EquityZen Knowledge Center

EquityZen has curated this list of quality resources for secondary investors, shareholders and company representatives.
Have additional questions? We'd love to hear from you.

Stock Splits — Explained

large stocksstock splitsIPOshare splitsfinancevaluation
...show more tags

Catherine Klinchuch   April 19, 2018

We have received many questions from investors over the past several years on stock splits and how these events impact their investments. In particular, companies often do share splits in conjunction with an IPO and the discrepancy with the post-split IPO price and the pre-split investment price can create confusion. Today, we will shed a little light on this topic and explain what stock splits are, why they are used and—the most critical part from an investment standpoint—why they don’t impact returns.


What is a stock split?

A stock split is an action taken by a company’s board that changes the number of shares outstanding. Splits can happen in two forms. The most common is a plain vanilla split which increases total shares outstanding. For example, a 10:1 (10-for-one) split will mean that each share held by investors splits into 10. If the company had 100 shares outstanding previously, they now have 1,000. A reverse split is exactly the opposite. In a 1:2 (1-for-two) split, every two shares held by investors are converted to one share. Here, if the company had 100 shares outstanding previously, they now have 50. What happens if you only had one share outstanding prior to the reverse split? Likely, you won’t own ½ a share post-split. Companies tend to not issue fractional shares, so you will probably receive cash payment in lieu of shares.


 

Why do companies split and reverse split shares? 

The primary motivation is typically a trading liquidity argument. Some practitioners believe that there are optimal share price ranges that support trading liquidity. As an extreme example, take Berkshire Hathaway A shares (BRK-A). At the time of this writing, they were trading at over $300,000/share. That is not the easiest entry point for most people to make. Even for investors that can afford the hefty price tag, it could create portfolio diversification issues. A share split to a more bite-sized double- or even triple-digit stock price may thus create an environment where more investors can and are willing to trade. For this reason, companies often split shares if they see a significant increase in their share prices. Apple (AAPL) did so several times (most recently in 2014) -- fun fact, we estimate that split-adjusted price for AAPL shares (assuming no splits) would be nearly $10,000 versus the high $170 price tag today.

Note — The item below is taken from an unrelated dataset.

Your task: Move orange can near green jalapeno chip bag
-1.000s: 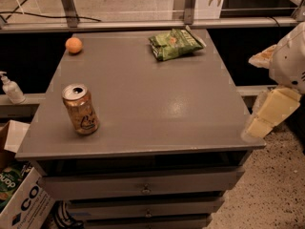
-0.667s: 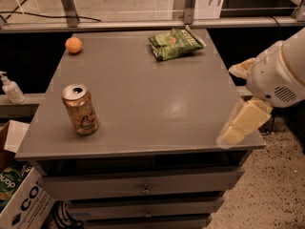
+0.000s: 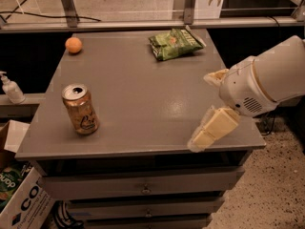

Another common scenario that we see is companies splitting right before an IPO. Both traditional and reverse splits are used in these cases. Why? Again, probably trading liquidity. From our observations, companies seem to like to start out on the public stage with share prices in the ~$10-30 range. Depending on the company’s funding history, they may elect to do a stock split to get there.

What impact do share splits have on investment returns? 

None. There is no direct impact whatsoever. Long story short here: the aggregate value of your shares is still worth the same pre- and post-split. Keep in mind that two things change in a split from an investor standpoint (1) the number of shares you own and (2) the price per share. The movement in (1), however, offsets the movement in (2) so you end up in the same spot.

Wait…



Yes! Think of a company like a pizza.

Imagine you and 15 of your friends order a pizza for dinner (16 total) and split the bill. This particular pizza will be cut tavern style (i.e. square/rectangular pieces), because your humble EquityZen analyst here is from the Midwest and that’s what we do there (also, it was easier to draw). And our pizza is a rectangle. Work with me here…(rest assured East Coasters, you can still fold your rectangle pizza and it’s still not ok to use a knife and fork).

Back to the matter at hand…

The pizza arrives cut in 16 equal slices. Before you dive into your slice, though, you decide to step over to the kitchen to select a refreshing can of pop to go with your dinner. While you are away, someone decides to cut each existing slice of pizza into two pieces. Why? Unclear, but now the pizza is cut into 32 equal slices.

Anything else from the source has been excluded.